ASSIGNMENT:
Once you have read the data below, please repeat all of it exactly.

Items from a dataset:

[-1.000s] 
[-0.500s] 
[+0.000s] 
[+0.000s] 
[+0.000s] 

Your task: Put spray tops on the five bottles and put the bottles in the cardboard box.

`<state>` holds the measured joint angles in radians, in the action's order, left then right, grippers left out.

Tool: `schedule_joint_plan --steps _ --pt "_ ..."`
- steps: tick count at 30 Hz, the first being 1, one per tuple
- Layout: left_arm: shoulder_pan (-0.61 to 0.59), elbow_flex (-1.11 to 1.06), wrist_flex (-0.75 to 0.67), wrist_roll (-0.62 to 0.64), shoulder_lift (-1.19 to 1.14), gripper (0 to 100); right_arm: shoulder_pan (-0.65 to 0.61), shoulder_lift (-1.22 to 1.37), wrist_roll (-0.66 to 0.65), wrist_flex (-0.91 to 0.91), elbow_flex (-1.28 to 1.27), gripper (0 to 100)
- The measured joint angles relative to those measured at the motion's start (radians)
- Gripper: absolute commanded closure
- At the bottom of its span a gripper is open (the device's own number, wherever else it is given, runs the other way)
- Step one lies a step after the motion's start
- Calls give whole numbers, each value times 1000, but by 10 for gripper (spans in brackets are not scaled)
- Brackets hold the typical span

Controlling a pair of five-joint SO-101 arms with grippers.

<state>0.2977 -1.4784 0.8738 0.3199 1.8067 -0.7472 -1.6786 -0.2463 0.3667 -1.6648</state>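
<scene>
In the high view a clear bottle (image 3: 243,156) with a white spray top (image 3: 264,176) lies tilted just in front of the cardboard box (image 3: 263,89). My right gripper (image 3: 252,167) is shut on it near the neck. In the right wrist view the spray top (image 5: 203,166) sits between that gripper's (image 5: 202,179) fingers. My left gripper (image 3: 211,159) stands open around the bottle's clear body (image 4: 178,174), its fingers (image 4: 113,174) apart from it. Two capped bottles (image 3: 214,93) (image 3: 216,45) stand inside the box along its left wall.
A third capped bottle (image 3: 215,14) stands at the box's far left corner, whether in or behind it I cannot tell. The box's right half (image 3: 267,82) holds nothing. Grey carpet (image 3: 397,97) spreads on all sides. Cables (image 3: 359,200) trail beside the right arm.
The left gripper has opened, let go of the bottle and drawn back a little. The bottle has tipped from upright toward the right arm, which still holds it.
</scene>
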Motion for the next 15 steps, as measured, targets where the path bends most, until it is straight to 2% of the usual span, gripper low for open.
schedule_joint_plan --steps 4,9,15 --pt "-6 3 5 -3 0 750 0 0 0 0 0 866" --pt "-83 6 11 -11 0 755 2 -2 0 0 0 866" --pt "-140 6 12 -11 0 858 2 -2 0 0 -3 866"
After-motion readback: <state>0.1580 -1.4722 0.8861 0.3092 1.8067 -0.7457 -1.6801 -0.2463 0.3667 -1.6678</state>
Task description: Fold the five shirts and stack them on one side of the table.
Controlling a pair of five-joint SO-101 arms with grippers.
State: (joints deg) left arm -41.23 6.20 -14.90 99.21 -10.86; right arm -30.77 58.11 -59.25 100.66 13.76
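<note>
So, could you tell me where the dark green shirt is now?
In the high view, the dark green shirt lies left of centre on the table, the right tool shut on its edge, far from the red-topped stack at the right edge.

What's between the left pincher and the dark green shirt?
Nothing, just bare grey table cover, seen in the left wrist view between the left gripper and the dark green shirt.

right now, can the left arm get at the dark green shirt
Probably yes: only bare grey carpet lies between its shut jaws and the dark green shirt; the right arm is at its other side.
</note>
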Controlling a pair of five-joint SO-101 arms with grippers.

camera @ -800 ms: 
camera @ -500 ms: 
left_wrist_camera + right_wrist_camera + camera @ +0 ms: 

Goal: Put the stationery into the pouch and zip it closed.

RESPONSE TO THIS EXERCISE:
[-1.000s] 
[-0.500s] 
[+0.000s] 
[+0.000s] 
[+0.000s] 

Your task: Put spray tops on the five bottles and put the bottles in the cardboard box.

`<state>` holds the measured joint angles in radians, in the action's order, left then right, grippers left out.

Tool: `schedule_joint_plan --steps _ --pt "_ ..."`
- steps: tick count at 30 Hz, the first being 1, one per tuple
- Layout: left_arm: shoulder_pan (-0.61 to 0.59), elbow_flex (-1.11 to 1.06), wrist_flex (-0.75 to 0.67), wrist_roll (-0.62 to 0.64), shoulder_lift (-1.19 to 1.14), gripper (0 to 100); right_arm: shoulder_pan (-0.65 to 0.61), shoulder_lift (-1.22 to 1.37), wrist_roll (-0.66 to 0.65), wrist_flex (-0.91 to 0.91), elbow_flex (-1.28 to 1.27), gripper (0 to 100)
- The measured joint angles relative to those measured at the motion's start (radians)
- Gripper: absolute commanded closure
- At the bottom of its span a gripper is open (the device's own number, wherever else it is given, runs the other way)
- Step one lies a step after the motion's start
- Calls give whole numbers, each value times 1000, but by 10 for gripper (spans in brackets are not scaled)
- Brackets hold the typical span

Controlling a pair of five-joint SO-101 arms with grippers.

<state>0.2977 -1.4784 0.8738 0.3199 1.8067 -0.7472 -1.6786 -0.2463 0.3667 -1.6648</state>
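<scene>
In the high view a clear bottle (image 3: 243,156) with a white spray top (image 3: 264,176) lies tilted just in front of the cardboard box (image 3: 263,89). My right gripper (image 3: 252,167) is shut on it near the neck. In the right wrist view the spray top (image 5: 203,166) sits between that gripper's (image 5: 202,179) fingers. My left gripper (image 3: 211,159) stands open around the bottle's clear body (image 4: 178,174), its fingers (image 4: 113,174) apart from it. Two capped bottles (image 3: 214,93) (image 3: 216,45) stand inside the box along its left wall.
A third capped bottle (image 3: 215,14) stands at the box's far left corner, whether in or behind it I cannot tell. The box's right half (image 3: 267,82) holds nothing. Grey carpet (image 3: 397,97) spreads on all sides. Cables (image 3: 359,200) trail beside the right arm.
The left gripper has opened, let go of the bottle and drawn back a little. The bottle has tipped from upright toward the right arm, which still holds it.
</scene>
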Motion for the next 15 steps, as measured, targets where the path bends most, until it is straight to 2% of the usual span, gripper low for open.
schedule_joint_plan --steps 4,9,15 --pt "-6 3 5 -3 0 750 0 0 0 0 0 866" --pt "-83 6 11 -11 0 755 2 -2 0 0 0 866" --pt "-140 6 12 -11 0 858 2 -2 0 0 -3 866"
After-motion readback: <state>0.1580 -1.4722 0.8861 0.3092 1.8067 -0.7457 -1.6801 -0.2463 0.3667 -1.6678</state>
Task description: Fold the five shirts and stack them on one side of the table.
Controlling a pair of five-joint SO-101 arms with grippers.
State: (joints deg) left arm -41.23 6.20 -14.90 99.21 -10.86; right arm -30.77 58.11 -59.25 100.66 13.76
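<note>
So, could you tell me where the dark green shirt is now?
In the high view, the dark green shirt lies left of centre on the table, the right tool shut on its edge, far from the red-topped stack at the right edge.

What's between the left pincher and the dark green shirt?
Nothing, just bare grey table cover, seen in the left wrist view between the left gripper and the dark green shirt.

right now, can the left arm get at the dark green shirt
Probably yes: only bare grey carpet lies between its shut jaws and the dark green shirt; the right arm is at its other side.
</note>
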Controlling a pair of five-joint SO-101 arms with grippers.

camera @ -800 ms: 
camera @ -500 ms: 
left_wrist_camera + right_wrist_camera + camera @ +0 ms: 

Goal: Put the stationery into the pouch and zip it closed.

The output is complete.